(Data records)
[Start of section]

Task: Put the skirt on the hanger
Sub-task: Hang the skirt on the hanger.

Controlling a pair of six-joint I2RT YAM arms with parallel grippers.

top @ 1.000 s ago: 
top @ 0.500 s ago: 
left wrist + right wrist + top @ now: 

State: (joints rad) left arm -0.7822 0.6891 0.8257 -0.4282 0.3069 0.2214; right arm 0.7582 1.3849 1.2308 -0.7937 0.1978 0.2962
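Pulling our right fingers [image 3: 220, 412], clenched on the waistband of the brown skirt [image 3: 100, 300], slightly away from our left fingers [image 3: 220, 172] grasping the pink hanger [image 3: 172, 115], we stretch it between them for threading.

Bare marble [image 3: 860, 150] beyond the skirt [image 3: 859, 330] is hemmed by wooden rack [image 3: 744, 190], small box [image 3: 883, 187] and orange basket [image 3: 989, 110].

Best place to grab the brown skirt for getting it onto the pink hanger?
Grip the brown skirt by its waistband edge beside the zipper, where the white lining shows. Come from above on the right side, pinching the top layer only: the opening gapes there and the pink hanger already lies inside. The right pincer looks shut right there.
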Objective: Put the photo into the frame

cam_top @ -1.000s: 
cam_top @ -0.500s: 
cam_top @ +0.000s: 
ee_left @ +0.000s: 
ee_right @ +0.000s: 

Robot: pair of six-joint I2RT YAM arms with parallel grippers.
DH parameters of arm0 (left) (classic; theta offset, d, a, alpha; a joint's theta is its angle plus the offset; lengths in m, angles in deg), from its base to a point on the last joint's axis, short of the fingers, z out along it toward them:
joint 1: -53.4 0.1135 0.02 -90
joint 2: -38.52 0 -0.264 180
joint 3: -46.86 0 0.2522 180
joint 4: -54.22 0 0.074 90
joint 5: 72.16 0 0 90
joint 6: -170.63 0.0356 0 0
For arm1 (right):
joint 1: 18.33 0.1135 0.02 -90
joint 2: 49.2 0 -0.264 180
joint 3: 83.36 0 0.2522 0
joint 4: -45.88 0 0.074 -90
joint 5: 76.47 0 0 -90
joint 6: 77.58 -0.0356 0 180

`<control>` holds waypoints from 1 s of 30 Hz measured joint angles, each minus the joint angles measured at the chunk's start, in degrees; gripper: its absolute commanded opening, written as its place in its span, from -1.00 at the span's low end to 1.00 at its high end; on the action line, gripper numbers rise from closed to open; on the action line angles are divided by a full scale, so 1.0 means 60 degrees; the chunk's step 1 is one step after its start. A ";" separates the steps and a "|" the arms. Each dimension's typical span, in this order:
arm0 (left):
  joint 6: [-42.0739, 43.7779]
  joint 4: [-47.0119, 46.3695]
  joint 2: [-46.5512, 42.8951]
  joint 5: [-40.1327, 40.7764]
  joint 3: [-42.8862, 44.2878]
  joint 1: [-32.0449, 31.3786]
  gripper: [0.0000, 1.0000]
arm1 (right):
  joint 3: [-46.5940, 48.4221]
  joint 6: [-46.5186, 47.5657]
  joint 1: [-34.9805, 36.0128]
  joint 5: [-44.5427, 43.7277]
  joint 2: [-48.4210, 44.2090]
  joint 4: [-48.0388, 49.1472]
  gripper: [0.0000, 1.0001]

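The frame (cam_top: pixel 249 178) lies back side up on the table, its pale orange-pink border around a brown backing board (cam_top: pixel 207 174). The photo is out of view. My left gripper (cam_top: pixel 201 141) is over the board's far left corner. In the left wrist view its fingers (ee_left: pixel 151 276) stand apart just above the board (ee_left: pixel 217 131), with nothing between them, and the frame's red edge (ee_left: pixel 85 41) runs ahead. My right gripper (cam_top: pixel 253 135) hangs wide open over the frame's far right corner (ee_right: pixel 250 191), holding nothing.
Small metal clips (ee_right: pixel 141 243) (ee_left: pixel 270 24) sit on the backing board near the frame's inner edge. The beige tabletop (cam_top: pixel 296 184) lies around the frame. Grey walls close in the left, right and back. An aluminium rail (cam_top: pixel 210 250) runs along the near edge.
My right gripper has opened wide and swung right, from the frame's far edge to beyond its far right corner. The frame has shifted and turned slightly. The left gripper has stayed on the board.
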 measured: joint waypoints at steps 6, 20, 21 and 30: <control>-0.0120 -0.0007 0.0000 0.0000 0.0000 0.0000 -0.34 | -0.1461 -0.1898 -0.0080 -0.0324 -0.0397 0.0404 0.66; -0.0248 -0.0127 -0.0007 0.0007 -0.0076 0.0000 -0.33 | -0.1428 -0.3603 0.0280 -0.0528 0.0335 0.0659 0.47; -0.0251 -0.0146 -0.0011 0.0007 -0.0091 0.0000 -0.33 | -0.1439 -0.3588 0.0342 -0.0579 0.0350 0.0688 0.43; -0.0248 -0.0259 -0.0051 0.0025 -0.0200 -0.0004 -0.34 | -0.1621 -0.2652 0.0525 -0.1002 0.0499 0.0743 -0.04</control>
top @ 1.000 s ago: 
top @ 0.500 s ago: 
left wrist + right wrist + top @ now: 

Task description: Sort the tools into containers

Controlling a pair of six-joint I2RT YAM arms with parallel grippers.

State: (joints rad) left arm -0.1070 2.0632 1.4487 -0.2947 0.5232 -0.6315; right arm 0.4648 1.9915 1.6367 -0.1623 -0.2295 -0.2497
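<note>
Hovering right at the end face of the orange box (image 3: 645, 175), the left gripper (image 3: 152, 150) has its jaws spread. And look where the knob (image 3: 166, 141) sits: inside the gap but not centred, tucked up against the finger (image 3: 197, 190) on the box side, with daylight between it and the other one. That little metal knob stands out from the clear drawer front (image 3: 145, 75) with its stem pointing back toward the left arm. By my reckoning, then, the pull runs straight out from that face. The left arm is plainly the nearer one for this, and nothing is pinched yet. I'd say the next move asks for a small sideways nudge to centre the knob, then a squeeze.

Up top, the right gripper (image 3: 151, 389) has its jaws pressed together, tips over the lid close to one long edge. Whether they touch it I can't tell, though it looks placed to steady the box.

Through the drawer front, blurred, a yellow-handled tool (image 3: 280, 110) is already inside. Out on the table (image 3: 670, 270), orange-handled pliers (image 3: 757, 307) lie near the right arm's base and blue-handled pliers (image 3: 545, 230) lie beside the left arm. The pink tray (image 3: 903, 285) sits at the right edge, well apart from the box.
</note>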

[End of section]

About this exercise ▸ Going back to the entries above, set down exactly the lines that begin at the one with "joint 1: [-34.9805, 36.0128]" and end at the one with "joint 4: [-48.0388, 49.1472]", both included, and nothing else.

Your solution ▸
  joint 1: [-34.9805, 36.0128]
  joint 5: [-44.5427, 43.7277]
  joint 2: [-48.4210, 44.2090]
  joint 4: [-48.0388, 49.1472]

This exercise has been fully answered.